Would you reproduce, without any alteration, the lines from the opening line of the entries through the line that has "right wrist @" in it?

**Records for this exercise**
————

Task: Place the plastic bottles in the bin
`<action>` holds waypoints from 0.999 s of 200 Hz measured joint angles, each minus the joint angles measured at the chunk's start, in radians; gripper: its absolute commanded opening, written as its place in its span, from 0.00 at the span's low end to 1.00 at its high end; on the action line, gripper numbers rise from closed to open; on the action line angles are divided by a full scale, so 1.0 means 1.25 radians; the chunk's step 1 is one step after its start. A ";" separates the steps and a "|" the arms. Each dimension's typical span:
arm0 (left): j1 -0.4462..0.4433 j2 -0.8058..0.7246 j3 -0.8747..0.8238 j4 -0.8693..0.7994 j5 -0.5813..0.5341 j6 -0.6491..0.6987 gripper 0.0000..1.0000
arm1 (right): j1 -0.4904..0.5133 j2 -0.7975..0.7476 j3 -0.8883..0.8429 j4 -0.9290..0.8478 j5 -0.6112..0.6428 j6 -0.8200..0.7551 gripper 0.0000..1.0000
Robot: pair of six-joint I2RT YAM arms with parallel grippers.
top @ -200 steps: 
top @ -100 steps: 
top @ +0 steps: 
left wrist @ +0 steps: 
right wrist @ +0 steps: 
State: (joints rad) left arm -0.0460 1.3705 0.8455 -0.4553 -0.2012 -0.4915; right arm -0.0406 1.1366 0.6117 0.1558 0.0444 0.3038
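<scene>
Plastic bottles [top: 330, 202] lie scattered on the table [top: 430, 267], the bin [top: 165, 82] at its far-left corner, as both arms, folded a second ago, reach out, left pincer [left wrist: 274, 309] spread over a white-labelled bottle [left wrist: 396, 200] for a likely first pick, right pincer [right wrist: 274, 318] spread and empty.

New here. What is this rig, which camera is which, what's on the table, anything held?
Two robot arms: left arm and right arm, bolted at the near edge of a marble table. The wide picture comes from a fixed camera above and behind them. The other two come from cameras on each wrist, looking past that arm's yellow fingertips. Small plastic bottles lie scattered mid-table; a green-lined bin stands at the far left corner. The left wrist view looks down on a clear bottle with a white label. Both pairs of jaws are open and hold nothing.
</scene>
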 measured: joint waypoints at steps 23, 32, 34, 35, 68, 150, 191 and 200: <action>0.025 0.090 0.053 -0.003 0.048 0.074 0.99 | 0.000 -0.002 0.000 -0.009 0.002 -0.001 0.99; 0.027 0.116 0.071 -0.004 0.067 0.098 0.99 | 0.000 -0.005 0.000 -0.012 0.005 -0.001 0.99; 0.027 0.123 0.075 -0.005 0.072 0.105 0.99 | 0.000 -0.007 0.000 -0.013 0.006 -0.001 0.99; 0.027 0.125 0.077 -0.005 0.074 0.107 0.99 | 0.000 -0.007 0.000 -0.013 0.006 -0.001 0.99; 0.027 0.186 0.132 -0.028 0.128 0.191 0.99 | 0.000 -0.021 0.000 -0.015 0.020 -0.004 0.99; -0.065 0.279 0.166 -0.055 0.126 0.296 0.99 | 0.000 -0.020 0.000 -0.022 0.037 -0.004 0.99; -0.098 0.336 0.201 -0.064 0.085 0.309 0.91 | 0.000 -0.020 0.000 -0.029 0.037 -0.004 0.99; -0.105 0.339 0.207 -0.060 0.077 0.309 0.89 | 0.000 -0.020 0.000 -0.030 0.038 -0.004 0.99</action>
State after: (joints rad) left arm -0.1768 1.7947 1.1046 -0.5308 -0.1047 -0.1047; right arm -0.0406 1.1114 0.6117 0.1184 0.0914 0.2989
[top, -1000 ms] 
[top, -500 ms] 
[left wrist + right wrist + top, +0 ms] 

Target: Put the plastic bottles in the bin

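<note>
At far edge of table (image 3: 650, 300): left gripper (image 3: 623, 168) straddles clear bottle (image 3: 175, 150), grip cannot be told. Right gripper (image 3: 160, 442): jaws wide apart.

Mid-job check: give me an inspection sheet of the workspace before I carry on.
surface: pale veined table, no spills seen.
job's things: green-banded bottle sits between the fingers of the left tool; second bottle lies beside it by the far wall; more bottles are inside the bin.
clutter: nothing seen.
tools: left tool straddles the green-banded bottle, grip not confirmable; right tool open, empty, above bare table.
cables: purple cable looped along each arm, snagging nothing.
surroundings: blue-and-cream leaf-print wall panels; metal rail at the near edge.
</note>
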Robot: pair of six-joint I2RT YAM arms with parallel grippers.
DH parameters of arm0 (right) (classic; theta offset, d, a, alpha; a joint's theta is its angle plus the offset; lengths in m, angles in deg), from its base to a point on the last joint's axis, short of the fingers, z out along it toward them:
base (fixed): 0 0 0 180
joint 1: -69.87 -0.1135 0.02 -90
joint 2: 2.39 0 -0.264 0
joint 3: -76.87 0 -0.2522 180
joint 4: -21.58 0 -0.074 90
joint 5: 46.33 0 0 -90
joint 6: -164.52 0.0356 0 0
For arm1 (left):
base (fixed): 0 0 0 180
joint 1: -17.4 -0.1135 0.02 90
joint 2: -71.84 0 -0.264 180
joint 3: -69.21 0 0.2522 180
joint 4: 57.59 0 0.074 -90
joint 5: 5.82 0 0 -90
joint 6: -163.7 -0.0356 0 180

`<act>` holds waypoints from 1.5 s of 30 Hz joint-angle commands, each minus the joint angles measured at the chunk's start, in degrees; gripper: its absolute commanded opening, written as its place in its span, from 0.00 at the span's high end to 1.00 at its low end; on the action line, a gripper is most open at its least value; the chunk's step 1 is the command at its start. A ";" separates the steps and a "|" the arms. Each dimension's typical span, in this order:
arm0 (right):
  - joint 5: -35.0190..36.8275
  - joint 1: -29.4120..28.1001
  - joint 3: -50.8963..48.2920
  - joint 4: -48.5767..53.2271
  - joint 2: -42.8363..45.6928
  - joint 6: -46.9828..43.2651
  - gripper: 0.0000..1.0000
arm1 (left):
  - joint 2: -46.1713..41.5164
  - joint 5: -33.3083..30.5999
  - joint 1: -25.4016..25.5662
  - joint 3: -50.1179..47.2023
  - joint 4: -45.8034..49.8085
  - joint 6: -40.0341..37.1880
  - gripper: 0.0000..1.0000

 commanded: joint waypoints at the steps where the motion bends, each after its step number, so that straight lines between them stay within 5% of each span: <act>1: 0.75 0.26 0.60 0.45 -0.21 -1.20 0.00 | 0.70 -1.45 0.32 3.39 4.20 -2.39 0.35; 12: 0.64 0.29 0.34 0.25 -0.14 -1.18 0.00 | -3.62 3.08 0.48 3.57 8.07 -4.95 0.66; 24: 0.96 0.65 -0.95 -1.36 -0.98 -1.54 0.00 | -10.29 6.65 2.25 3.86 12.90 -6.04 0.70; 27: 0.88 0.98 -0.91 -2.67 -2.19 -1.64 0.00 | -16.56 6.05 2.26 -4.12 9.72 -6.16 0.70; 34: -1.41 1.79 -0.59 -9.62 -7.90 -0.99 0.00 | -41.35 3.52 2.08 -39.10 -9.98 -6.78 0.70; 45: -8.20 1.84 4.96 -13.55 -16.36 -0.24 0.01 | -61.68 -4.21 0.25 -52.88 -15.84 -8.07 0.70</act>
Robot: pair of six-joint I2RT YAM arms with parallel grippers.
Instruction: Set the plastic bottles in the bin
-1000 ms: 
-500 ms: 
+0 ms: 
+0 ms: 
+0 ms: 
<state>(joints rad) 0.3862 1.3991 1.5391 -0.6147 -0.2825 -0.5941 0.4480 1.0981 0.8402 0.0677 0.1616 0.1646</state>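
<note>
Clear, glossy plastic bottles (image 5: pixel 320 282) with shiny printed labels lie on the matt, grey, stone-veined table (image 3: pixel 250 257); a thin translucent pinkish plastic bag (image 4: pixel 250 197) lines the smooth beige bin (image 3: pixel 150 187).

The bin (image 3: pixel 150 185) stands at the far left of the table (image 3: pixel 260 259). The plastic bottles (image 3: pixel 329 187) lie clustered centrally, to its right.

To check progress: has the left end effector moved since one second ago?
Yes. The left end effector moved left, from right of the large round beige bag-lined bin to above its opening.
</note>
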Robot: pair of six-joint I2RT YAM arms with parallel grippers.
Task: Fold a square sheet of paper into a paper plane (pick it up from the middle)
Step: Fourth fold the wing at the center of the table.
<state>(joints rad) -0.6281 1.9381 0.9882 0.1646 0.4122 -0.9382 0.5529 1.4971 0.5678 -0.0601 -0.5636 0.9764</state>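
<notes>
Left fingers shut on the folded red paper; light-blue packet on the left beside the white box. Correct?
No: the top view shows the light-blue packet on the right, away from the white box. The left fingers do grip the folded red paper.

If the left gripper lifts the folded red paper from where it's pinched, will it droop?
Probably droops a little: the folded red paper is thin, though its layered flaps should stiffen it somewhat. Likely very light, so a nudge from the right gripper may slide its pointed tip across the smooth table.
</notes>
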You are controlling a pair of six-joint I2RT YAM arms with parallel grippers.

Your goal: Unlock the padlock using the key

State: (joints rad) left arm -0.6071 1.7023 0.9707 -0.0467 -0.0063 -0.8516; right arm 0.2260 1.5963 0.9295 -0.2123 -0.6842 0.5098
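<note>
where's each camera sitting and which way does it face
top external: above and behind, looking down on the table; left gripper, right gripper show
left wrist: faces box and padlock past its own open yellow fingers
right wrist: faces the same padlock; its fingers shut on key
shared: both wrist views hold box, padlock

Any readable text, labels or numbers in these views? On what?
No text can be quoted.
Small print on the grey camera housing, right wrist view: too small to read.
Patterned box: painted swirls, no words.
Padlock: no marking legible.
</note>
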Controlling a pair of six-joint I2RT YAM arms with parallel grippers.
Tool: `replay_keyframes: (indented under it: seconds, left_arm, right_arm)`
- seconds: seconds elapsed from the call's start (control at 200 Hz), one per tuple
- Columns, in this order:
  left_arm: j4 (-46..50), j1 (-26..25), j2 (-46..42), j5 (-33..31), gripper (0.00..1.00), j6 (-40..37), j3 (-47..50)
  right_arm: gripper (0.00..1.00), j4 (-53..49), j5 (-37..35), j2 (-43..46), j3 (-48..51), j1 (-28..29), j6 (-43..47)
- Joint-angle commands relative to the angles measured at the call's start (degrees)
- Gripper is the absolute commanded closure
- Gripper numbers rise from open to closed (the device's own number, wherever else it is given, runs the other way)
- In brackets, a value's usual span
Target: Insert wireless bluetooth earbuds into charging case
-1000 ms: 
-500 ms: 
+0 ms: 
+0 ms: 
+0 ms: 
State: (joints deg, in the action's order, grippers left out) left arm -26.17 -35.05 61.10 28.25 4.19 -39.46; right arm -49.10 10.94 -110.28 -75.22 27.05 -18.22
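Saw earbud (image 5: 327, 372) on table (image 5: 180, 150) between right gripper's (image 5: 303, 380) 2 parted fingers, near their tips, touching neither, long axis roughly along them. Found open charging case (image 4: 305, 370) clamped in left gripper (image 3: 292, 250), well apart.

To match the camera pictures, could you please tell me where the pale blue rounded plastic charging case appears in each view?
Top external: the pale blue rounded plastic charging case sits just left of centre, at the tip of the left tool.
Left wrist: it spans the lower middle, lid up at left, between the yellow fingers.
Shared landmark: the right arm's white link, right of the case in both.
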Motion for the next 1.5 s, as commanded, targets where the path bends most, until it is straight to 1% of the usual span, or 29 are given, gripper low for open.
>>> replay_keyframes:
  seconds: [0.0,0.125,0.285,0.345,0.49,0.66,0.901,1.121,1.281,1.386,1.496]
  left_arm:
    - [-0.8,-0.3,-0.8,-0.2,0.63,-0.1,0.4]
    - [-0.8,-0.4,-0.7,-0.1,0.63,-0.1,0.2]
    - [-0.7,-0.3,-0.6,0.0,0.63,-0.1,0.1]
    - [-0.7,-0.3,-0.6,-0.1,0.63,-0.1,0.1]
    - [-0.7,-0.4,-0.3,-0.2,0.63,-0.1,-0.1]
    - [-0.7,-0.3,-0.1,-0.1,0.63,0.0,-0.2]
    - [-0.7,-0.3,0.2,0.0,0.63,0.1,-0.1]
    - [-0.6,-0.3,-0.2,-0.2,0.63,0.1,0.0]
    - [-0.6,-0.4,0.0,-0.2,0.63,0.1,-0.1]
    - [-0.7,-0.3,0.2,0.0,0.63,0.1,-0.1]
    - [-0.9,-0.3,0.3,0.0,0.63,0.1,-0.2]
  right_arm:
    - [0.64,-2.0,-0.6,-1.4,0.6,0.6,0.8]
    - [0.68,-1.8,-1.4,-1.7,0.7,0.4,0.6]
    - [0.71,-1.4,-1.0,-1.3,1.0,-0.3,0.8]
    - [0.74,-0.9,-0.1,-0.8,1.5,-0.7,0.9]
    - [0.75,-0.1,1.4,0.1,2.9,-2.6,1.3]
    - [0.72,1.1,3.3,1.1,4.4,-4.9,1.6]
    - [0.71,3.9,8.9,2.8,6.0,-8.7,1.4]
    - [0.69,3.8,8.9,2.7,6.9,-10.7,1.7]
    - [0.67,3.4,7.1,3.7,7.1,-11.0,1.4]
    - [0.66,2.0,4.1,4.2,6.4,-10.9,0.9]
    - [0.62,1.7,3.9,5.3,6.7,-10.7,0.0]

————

**Exercise answer**
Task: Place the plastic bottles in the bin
`<action>` holds waypoints from 0.999 s of 200 Hz measured joint angles, each minus the joint angles measured at the chunk's start, in radians; gripper: its absolute commanded opening, written as its place in its span, from 0.00 at the span's low end to 1.00 at its high end; on the action line, gripper numbers rise from closed to open; on the action line angles are divided by a full scale, so 1.0 means 1.25 radians; the chunk's step 1 is one step after its start. A ";" separates the steps and a "|" the arms. Each dimension's typical span:
arm0 (left): j1 -0.4462..0.4433 j2 -0.8058..0.7246 j3 -0.8747..0.8238 j4 -0.8693..0.7994 j5 -0.5813..0.5341 j6 -0.6491..0.6987 gripper 0.0000..1.0000
arm1 (right): j1 -0.4904..0.5133 j2 -0.7975..0.7476 j3 -0.8883..0.8429 j4 -0.9290..0.8478 j5 -0.6112..0.6428 j6 -0.8200..0.7551 gripper 0.0000..1.0000
Robot: pair of six-joint I2RT YAM arms with parallel grippers.
top @ -200 steps: 
top @ -100 steps: 
top @ +0 steps: 
left wrist @ +0 steps: 
right wrist @ +0 steps: 

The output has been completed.